It's different, but not satisfactory.

I'm copying by hand atm, I'll look at a serial cable (I think I can do that) later, so I will give a bare minimum for the moment.

Security framework initialized
SELinux diasbled at boot
Capability LSM initialized
Initializing xgroup subsys ns
                            cpuacct
                            devices
CPU: L1 cache 64K etc
CPU: L2 cache 512K etc
CPU: Amd Athlon (tm) Dual Core Processor 4450B stepping 02
checking HLT instruction ... ok
general protection fault: 3edc [#1]
Modules linked in:

Pid 0, comm: swapper Not tainted (2.6.26-1-486 #1)
EIP 0060:[<c03633f0d>] EFLAGS 00000286 CPU: 0
EIP is at 0xc0363f0d

I will leave off now, lots of hex numbers which I'm likely to mistranscribe.

It ends with kernel panic - not syncing -: Attempted to kill the idle task!
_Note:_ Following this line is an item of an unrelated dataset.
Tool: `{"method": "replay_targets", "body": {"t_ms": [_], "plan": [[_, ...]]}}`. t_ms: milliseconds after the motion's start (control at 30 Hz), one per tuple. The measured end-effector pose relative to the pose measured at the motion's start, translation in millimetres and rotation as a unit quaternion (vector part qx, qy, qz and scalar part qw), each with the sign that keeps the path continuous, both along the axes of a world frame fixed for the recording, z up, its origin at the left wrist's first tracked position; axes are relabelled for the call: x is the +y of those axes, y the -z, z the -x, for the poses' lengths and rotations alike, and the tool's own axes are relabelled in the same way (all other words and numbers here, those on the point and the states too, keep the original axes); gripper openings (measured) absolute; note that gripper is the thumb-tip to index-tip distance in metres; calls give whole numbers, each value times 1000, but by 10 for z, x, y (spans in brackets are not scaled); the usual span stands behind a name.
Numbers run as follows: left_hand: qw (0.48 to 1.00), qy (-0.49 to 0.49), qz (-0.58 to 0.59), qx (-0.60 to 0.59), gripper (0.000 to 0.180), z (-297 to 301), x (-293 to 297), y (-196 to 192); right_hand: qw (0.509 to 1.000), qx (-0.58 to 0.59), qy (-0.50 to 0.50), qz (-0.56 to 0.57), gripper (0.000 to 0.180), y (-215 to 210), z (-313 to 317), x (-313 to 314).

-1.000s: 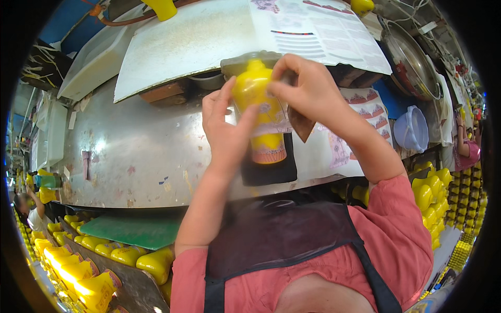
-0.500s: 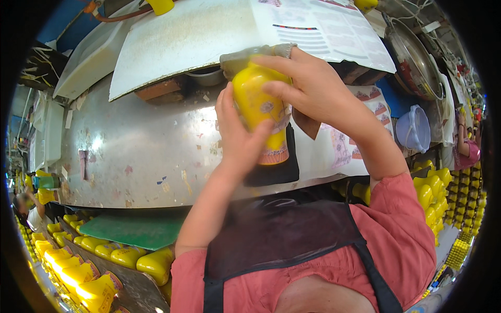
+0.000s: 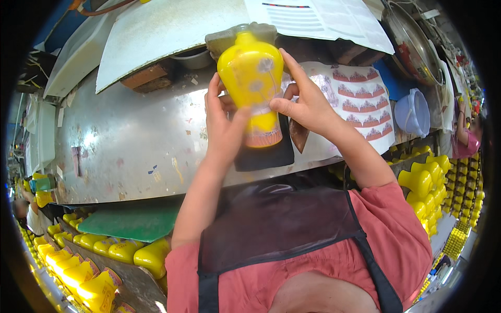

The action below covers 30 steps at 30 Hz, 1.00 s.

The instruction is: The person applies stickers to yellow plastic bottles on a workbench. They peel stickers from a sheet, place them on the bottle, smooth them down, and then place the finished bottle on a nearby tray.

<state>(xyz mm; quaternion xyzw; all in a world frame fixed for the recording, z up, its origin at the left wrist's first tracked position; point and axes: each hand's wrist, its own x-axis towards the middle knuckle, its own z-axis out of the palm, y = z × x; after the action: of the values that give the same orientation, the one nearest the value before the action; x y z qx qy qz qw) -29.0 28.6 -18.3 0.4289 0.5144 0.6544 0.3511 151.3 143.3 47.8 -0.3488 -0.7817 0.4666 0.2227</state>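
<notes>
The yellow vase (image 3: 251, 78) sits just above the centre of the view, at about twelve o'clock, held up between both our hands over the metal worktable (image 3: 130, 141). Our left hand (image 3: 223, 122) wraps around its left side with the thumb laid across the lower body, and our right hand (image 3: 307, 101) closes on its right side, index finger stretched up along the shoulder and thumb pressing on a pale transfer band. We judge that we are smoothing a flower decal onto the vase; the next move probably calls for steady rubbing without letting the film slip or crease. Counting: one vase in hand, with one patterned band at its foot; one black pad (image 3: 263, 154) beneath it on the table; one sheet of red-edged decals (image 3: 365, 99) at two o'clock; one bluish plastic tub (image 3: 412, 112) at three o'clock; one green mat (image 3: 130, 221) at eight o'clock. More yellow vases lie in rows at seven o'clock (image 3: 94, 261) and stand at four o'clock (image 3: 425, 182), too many and too overlapped to count.
</notes>
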Motion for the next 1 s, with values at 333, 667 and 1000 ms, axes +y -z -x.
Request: {"method": "replay_targets", "body": {"t_ms": [333,667,1000], "plan": [[996,30,1,-79,79,9,43,-59,993,58,36,99,95,143,28,-87],[993,48,-5,-111,78,56,42,27,992,63,-6,110,97,184,-44,-66],[999,39,18,5,77,-28,-33,-151,994,53,7,99,81,156,-62,-71]]}}
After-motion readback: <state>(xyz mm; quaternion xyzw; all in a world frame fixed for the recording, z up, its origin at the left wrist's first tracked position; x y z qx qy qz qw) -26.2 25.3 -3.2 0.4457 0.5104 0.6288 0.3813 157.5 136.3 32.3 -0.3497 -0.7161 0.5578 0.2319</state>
Oh, the top item on the call trace:
[<c0107a71>] apply_paravirt+0x81/0x91.

Hmm, this suggests that adding "noreplace-paravirt" to your command line
might help.

It'd be interesting to see all the hex numbers once you've got serial
connected up though, especially since the crashing EIP is at 0xc03xxxxxx
which implies it is in a module.
I vaguely recall some traffic on LKML about dynamic patching of stuff in
modules, need to try and remember more to dig it out.

and it's called from vgacon_set_cursor_size.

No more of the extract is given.